Data shown ▸
/---
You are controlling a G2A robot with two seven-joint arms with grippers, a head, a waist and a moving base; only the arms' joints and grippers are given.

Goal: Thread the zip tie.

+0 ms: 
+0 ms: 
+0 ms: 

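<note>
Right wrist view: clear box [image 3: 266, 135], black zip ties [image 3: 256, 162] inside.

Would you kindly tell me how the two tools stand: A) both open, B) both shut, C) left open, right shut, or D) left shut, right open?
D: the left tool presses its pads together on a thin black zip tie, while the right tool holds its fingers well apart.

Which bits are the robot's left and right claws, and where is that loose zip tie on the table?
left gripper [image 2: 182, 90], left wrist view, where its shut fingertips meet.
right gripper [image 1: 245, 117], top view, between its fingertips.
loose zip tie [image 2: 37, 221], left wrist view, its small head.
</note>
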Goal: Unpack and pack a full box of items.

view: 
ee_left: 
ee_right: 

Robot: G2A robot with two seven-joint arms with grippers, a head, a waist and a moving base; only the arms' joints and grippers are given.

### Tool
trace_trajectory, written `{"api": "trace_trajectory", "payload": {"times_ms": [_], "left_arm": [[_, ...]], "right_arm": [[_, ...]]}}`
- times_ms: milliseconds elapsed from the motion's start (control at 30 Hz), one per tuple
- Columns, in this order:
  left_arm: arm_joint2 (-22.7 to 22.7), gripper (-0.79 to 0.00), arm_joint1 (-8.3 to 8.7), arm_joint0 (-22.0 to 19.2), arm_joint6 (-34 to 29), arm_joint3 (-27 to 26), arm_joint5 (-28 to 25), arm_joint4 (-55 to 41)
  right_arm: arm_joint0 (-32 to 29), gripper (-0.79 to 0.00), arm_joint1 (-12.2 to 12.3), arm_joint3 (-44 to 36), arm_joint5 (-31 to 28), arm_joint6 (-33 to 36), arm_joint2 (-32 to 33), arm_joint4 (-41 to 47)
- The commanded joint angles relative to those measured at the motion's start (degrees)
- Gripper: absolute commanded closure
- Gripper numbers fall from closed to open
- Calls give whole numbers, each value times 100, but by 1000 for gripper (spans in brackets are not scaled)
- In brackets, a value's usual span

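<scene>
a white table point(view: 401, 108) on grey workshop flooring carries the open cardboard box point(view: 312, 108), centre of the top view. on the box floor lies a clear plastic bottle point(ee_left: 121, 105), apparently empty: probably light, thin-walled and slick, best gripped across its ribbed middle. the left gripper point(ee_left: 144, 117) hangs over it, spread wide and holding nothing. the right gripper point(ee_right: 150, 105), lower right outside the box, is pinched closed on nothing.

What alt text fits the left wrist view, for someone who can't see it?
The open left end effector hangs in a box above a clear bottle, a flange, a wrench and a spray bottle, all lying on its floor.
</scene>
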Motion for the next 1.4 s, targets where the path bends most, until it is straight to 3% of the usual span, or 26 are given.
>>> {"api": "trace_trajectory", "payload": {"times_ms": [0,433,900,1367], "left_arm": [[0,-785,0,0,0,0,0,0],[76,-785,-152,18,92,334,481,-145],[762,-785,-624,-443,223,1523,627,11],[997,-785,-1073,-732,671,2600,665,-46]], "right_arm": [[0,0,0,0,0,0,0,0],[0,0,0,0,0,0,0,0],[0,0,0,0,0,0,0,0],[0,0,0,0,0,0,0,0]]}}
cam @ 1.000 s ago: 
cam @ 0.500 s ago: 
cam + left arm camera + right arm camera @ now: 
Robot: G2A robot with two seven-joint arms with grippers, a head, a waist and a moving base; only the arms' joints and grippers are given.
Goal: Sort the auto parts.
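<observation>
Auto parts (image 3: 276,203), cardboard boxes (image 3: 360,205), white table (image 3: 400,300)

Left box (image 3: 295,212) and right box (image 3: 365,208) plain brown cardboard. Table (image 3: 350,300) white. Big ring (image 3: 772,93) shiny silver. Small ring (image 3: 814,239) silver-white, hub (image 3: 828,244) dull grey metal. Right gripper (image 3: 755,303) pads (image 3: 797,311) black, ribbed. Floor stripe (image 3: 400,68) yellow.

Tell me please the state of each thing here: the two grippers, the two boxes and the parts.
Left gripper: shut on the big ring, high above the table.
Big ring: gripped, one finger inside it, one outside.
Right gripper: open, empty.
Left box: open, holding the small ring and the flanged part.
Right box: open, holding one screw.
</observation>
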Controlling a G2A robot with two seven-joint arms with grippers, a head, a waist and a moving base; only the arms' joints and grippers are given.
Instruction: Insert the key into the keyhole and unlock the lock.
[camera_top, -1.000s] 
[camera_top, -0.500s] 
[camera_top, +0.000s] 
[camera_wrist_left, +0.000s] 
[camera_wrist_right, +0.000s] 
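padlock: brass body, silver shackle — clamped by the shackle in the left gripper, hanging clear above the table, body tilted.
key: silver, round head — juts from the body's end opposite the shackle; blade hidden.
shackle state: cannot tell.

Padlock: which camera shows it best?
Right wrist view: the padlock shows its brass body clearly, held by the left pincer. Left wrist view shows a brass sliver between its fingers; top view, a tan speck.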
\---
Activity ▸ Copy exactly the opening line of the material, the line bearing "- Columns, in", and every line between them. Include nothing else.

Expected output ▸
You are controlling a G2A robot with two seven-joint arms with grippers, a head, a waist and a moving base; only the arms' joints and grippers are given.

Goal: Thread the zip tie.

+0 ms: 
+0 ms: 
+0 ms: 

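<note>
Right wrist view: clear box [image 3: 266, 135], black zip ties [image 3: 256, 162] inside.

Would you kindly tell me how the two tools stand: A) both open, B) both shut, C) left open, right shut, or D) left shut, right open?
D: the left tool presses its pads together on a thin black zip tie, while the right tool holds its fingers well apart.

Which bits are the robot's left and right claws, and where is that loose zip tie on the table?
left gripper [image 2: 182, 90], left wrist view, where its shut fingertips meet.
right gripper [image 1: 245, 117], top view, between its fingertips.
loose zip tie [image 2: 37, 221], left wrist view, its small head.
</note>
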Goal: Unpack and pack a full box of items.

view: 
ee_left: 
ee_right: 

Robot: G2A robot with two seven-joint arms with grippers, a head, a waist and a moving base; only the arms' joints and grippers are given.

### Tool
trace_trajectory, written `{"api": "trace_trajectory", "payload": {"times_ms": [_], "left_arm": [[_, ...]], "right_arm": [[_, ...]]}}`
- times_ms: milliseconds elapsed from the motion's start (control at 30 Hz), one per tuple
- Columns, in this order:

There is nothing else to add to the answer.